Search the records below for "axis"; copy each line that has it.

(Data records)
..............................
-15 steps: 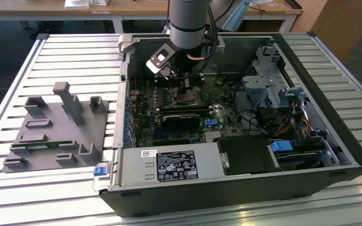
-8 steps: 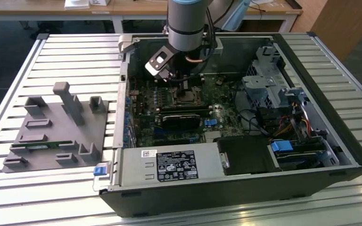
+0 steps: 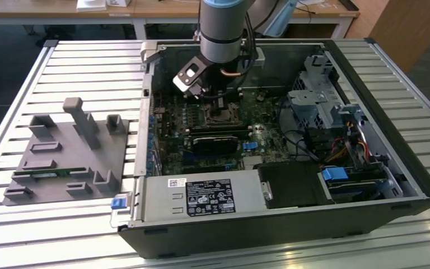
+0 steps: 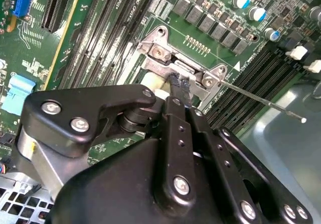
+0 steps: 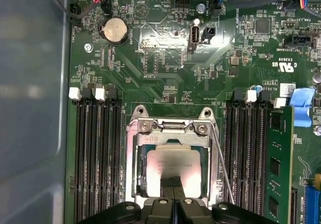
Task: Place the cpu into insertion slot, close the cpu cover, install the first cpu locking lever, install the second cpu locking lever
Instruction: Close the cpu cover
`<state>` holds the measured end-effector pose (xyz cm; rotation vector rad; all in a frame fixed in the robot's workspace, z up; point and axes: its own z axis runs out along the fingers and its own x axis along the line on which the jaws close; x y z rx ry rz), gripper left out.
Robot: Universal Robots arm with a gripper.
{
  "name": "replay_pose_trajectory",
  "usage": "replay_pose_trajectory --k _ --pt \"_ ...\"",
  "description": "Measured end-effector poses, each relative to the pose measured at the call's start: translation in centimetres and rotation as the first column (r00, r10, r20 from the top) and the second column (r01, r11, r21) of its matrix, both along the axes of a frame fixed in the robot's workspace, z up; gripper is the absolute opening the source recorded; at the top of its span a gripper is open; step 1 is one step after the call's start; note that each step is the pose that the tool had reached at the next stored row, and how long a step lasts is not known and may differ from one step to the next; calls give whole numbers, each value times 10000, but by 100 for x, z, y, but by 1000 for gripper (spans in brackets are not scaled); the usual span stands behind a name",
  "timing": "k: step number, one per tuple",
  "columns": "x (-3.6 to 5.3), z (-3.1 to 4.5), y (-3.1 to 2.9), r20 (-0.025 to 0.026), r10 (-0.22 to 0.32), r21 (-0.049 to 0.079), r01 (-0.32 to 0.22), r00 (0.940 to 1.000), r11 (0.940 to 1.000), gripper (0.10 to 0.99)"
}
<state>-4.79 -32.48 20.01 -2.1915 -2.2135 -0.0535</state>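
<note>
The cpu (image 5: 173, 161) lies flat in the insertion slot (image 3: 216, 116) of the green motherboard, its silver top showing through the window of the cpu cover (image 5: 133, 158). The cover lies down flat around it. My gripper (image 5: 173, 183) is shut, with its black fingertips together over the near edge of the cpu and cover; nothing is held between them. In the second wrist view the gripper (image 4: 179, 82) tip sits right at the socket's metal frame. A thin wire locking lever (image 5: 223, 163) stands free beside the socket and sticks out over the memory slots (image 4: 261, 102).
Long black memory slots (image 5: 95, 153) flank the socket, with a green memory stick (image 5: 278, 158) on one side. A labelled power supply box (image 3: 200, 196) fills the case's near side, and drive cages (image 3: 319, 98) stand at the exterior view's right. A grey fixture (image 3: 65, 151) rests on the slatted table.
</note>
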Motion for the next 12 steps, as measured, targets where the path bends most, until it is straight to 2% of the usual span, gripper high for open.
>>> replay_pose_trajectory --k 4,10,12 --pt "21 5 1 3 -1 39 1 10000 10000 106" --pt "21 148 0 1 0 101 0 10000 9999 106" --pt "23 151 1 2 0 105 0 10000 9999 106"
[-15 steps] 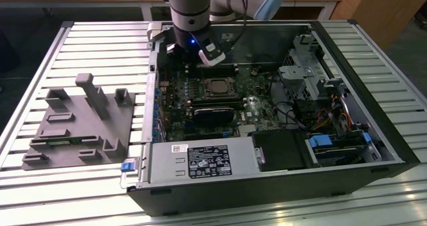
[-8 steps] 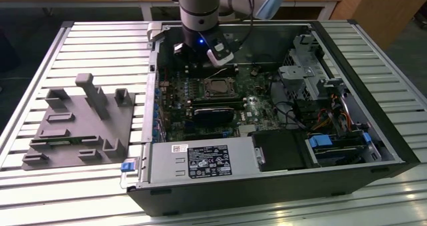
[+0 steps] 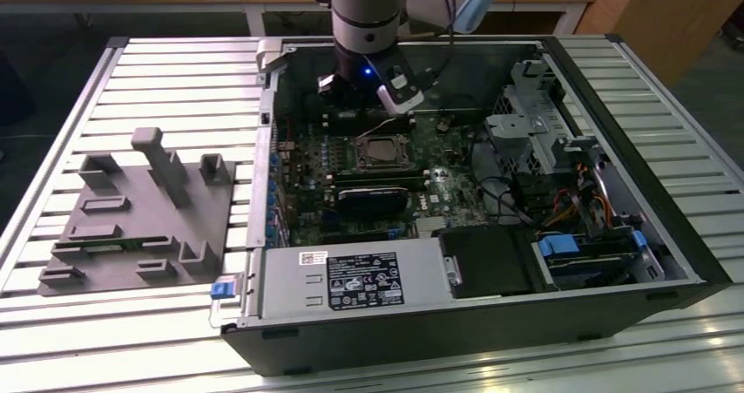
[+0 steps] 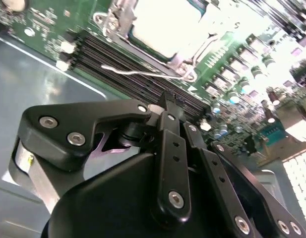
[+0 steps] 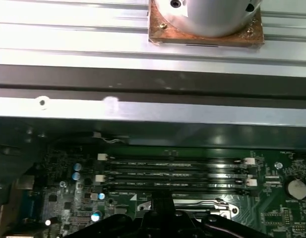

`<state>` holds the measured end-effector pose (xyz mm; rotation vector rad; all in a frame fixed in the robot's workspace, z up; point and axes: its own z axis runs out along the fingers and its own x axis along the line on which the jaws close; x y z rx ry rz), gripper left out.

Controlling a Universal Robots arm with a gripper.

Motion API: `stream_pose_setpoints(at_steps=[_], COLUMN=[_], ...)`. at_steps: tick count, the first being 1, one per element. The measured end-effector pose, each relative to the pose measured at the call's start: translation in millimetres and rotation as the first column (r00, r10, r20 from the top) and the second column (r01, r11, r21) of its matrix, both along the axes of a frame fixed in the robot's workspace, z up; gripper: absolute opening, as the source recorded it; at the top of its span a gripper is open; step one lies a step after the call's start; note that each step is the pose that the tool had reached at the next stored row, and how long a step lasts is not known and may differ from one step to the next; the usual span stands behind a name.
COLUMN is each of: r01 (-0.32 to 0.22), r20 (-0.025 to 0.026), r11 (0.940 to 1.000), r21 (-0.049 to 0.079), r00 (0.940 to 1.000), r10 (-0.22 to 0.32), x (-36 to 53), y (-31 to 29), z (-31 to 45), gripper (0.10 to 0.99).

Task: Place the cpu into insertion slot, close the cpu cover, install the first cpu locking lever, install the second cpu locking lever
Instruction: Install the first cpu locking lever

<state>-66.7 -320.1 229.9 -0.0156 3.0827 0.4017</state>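
The cpu point(image 4: 162, 22) shows a bright silvery top and sits in the insertion slot point(image 3: 382, 152) on the green motherboard. The grey metal cpu cover point(image 4: 180, 58) lies flat around it. A thin silver wire lever point(image 4: 143, 73) runs along the socket's side, over the black memory slots point(image 5: 172, 171). My gripper point(image 4: 168, 101) hangs just above the board beside the socket, its black fingers drawn together with nothing between them. In the exterior view the gripper point(image 3: 368, 118) is just behind the socket, inside the open case.
The open computer case point(image 3: 628, 149) walls in the board. A power supply point(image 3: 348, 280) lies at the front and a drive cage point(image 3: 535, 132) on the exterior view's right. A black heatsink block point(image 3: 372, 197) sits in front of the socket. A grey fixture point(image 3: 128, 219) stands on the slatted table.
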Motion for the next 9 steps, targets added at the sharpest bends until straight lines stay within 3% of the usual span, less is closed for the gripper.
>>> stream_pose_setpoints(at_steps=[6, 9], r01=[0.004, 0.004], r20=[-0.0001, 0.0000], r11=[1.0000, 1.0000], r21=[0.000, 0.000], r00=[1.0000, 1.0000], r10=[-0.004, -0.004], x=[10.6, 11.0], y=[-0.2, -0.2], z=[-0.1, -0.1], gripper=[0.106, 0.106])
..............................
**Response area**
`<state>` holds the measured end-effector pose (xyz cm; rotation vector rad; all in a frame fixed in the robot's workspace, z up; point and axes: its own z axis runs out along the fingers and its own x axis along the line on which the jaws close; x y z rx ry rz), gripper left out.
`<state>` holds the measured end-effector pose (xyz mm; rotation vector rad; all in a frame fixed in the robot's workspace, z up; point and axes: its own z axis runs out along the fingers and its own x axis along the line on which the jaws close; x y z rx ry rz), gripper left out.

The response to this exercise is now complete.